With all respect, it seems that the noble Baroness, Lady Meacher, has made the right point in relation to these amendments. We are looking at this from the wrong end. As the noble Lord, Lord Berkeley, has just said, there is no certainty but this is aimed at those individuals who themselves believe, with mental capacity, that what lies ahead of them in suffering and indignity is unbearable to them. It may not be unbearable to somebody else but, for them, it is unbearable and they want to have a discussion. We have been told about people who are going to recover because a new treatment will appear. These are people of mental capacity who are making clear judgments. Is it very likely that those people, if they start to feel better, will say, “No, I still want to die because I decided that I wanted to a little while ago although I now feel better”? That is a completely nonsensical position.

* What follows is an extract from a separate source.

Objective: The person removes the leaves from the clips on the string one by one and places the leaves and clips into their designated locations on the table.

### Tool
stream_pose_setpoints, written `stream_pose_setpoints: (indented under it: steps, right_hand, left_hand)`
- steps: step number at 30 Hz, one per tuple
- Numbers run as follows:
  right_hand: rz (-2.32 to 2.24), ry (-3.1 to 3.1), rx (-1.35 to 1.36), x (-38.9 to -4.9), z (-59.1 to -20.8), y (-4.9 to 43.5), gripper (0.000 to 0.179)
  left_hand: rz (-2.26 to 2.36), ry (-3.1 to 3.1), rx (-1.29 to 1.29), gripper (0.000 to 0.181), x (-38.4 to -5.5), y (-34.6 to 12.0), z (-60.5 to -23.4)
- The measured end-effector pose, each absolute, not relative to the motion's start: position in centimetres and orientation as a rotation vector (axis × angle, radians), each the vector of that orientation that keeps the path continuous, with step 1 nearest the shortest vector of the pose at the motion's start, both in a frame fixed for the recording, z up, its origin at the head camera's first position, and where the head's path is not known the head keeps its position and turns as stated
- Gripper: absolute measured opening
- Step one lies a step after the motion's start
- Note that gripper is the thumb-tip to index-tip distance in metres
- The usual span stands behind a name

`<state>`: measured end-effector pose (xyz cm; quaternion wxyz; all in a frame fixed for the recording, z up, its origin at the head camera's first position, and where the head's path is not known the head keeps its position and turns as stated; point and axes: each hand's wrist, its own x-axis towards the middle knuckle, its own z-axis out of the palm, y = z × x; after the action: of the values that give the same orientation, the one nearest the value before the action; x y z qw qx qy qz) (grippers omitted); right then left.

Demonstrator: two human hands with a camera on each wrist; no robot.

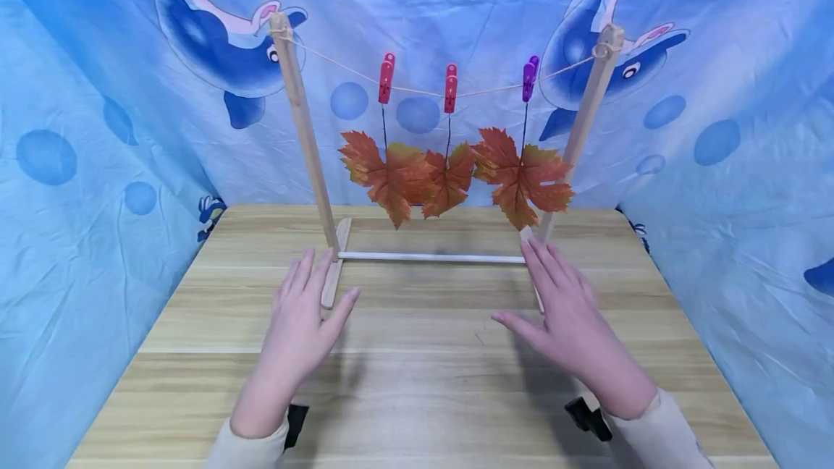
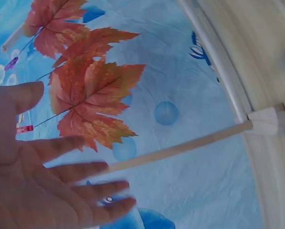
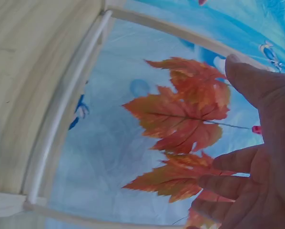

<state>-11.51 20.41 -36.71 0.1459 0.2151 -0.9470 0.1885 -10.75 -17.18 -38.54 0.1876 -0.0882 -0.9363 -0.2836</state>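
A wooden stand is set upright toward the back of the table, its two posts carried on flat feet and linked low down by a white rod. A string is tied between the post tops, slightly sagged. Three orange-red leaves are hung from it by dark stems, each clipped by a peg: two red pegs, then a purple peg at the right. The left and middle leaves are seen overlapped. Both hands are spread wide, thumbs out, nothing held. The left hand is placed by the left foot; the right hand by the right one, fingertips over it in the head view, contact can't be told from this angle. Pale sleeves are worn. Blue cloth with dolphins is hung behind and at both sides.
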Motion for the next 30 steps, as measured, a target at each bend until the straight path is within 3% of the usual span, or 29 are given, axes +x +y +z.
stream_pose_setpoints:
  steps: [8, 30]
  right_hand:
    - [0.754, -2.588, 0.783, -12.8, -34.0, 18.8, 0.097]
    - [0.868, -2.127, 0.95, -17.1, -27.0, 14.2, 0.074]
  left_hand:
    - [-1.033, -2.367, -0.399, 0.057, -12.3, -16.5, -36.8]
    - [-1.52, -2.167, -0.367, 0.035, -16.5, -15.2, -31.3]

There is one provision of this Bill that people do not seem to notice. In Oregon, when the decision is made, the medicine is handed to the patient and he or she wanders off and puts it in the cupboard. That is not the case in the Bill. The medicine, such as it is, will be in a pharmacy. It will not be released to the patient until everybody is absolutely clear that all the processes have been gone through and that the person still has a settled determination to end their own life. It will then be released to a medical practitioner or nurse and if that patient does not take it within 24 hours, it is not left in the house. It goes back to the pharmacy and the discussion starts again. These are reasonable provisions. There is the idea that we should tie it to the uncertainty of a medical prognosis. We have to have some limits but, after two years of deliberation and knowing the GMC guidelines, six months struck those of us in the commission as a reasonable compromise. I recommend it to the House.

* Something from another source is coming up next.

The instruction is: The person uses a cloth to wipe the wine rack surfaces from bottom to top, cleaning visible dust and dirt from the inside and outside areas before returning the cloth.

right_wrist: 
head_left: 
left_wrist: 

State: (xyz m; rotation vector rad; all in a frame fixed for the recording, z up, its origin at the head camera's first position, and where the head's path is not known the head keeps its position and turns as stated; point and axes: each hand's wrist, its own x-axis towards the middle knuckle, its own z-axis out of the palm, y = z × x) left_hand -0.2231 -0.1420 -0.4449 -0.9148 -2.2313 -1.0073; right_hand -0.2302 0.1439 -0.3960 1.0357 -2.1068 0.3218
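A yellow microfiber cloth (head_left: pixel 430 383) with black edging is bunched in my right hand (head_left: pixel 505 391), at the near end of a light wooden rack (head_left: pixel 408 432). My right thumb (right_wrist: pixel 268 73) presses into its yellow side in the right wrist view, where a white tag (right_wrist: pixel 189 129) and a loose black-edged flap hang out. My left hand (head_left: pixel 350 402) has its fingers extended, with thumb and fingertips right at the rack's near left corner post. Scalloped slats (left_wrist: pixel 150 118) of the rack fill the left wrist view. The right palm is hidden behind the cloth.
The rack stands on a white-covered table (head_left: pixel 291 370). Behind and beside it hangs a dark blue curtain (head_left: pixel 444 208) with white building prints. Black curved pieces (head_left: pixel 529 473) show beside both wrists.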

I thank the noble Lord for that intervention. I have been in practice for very many years and I still am. One of the things that always struck me was how wrong I was about trying to predict when a patient would die. I well remember a typical case of a lady who was only 28. She had inoperable cancer of her throat. She was in great distress, with pain and distressed breathing. I saw my job as a doctor to relieve all her symptoms, whatever the cost. I said to her, “If you like, I can put a needle into your vein and titrate you with heroin”. Heroin is a marvellous drug. You have to dilute it in a large volume and not use the small volumes in the ampoule, because if a gun goes off you might suddenly give them too much too quickly. I titrated her and asked her to tell me when all the symptoms had gone. Eventually she said, “Yes, that’s fine”. It was a huge dose of heroin. I had no problem about giving it. The strange thing was, not only did it not kill her, it gave her a new lease of life. It is unrelieved pain that is the killer.

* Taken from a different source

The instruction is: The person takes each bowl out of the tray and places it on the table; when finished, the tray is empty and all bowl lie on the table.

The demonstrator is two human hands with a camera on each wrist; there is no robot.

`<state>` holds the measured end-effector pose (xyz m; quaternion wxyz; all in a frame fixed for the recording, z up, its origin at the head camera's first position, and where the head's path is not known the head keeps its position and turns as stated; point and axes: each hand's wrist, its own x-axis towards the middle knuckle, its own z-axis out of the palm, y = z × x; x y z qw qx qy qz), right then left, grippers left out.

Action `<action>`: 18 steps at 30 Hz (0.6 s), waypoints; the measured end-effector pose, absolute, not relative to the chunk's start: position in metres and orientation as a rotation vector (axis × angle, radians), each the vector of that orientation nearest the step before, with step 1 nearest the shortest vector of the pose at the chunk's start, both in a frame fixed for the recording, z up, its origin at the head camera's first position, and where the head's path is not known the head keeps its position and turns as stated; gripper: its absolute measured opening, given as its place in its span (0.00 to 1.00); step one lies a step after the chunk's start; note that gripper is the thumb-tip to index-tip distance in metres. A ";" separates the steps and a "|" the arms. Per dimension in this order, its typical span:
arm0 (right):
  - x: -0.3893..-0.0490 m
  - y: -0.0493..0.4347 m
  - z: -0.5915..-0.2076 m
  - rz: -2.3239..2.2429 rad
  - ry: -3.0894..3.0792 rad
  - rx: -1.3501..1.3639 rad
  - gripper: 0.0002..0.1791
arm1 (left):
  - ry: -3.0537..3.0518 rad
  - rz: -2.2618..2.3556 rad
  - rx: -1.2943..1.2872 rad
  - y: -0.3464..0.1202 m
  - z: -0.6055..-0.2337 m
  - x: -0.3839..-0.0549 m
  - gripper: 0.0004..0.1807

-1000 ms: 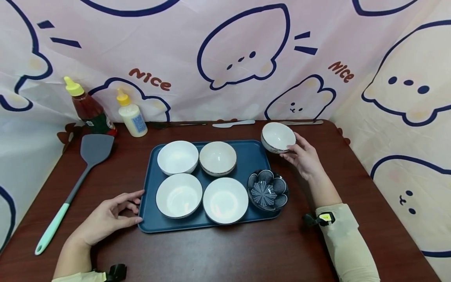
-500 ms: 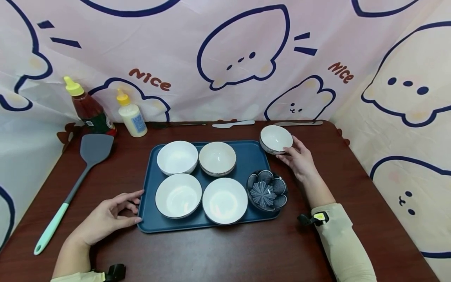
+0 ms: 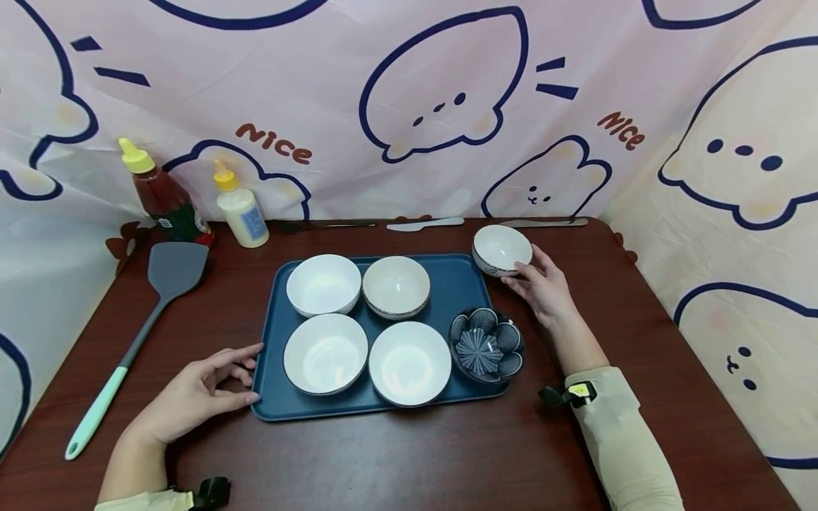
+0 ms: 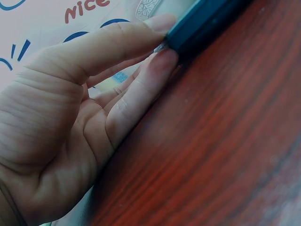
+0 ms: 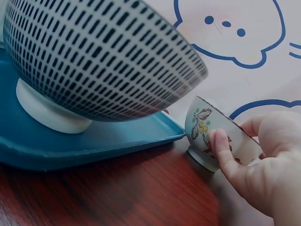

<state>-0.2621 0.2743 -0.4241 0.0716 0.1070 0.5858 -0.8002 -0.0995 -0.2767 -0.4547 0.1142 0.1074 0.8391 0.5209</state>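
Tabletop point(image 3: 409, 461) bears one tray point(image 3: 455, 280), five bowls point(image 3: 325, 355); right hand point(image 3: 548, 291) grips another bowl point(image 3: 502, 246).

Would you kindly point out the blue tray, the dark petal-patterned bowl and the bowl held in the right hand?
Blue tray point(image 3: 455, 284): head view, bare bed near its far right corner.
Dark petal-patterned bowl point(image 3: 481, 349): head view, middle of its inside.
Held bowl point(image 3: 501, 246): head view, its white inside.

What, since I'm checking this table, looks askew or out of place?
The dark bowl looks odd: its base stands on the tray, but its rim juts over the right edge. No spill shows.
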 end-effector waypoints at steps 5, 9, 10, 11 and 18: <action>-0.263 0.278 -0.424 -2.388 1.754 0.302 0.44 | 2.466 1.519 0.301 -0.277 -0.455 -0.100 0.38; -0.262 0.283 -0.421 -2.337 1.792 0.280 0.44 | 2.466 1.515 0.296 -0.276 -0.454 -0.099 0.38; -0.261 0.284 -0.420 -2.322 1.803 0.276 0.45 | 2.466 1.514 0.294 -0.276 -0.454 -0.099 0.38; -0.261 0.285 -0.419 -2.308 1.817 0.274 0.45 | 2.465 1.512 0.294 -0.276 -0.454 -0.099 0.39; -0.259 0.289 -0.411 -2.236 1.956 0.300 0.43 | 2.456 1.514 0.289 -0.277 -0.452 -0.098 0.39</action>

The noble Lord said earlier that he gave his patient a huge dose of heroin. He used the words, “whatever the cost”. If it had killed her, would the noble Lord feel that he had assisted, maybe nobly, in her dying?
The problem is that when you give these very powerful drugs, the symptoms are relieved but the patient is subject to the complications of being in bed for a long time, including clots in the veins of the legs. These may dislodge, go to the lungs and kill them, or they may develop pneumonia because their breathing is not quite as effective. Those are the complications but I resist the idea that I am deliberately killing them; I am deliberately relieving all their symptoms.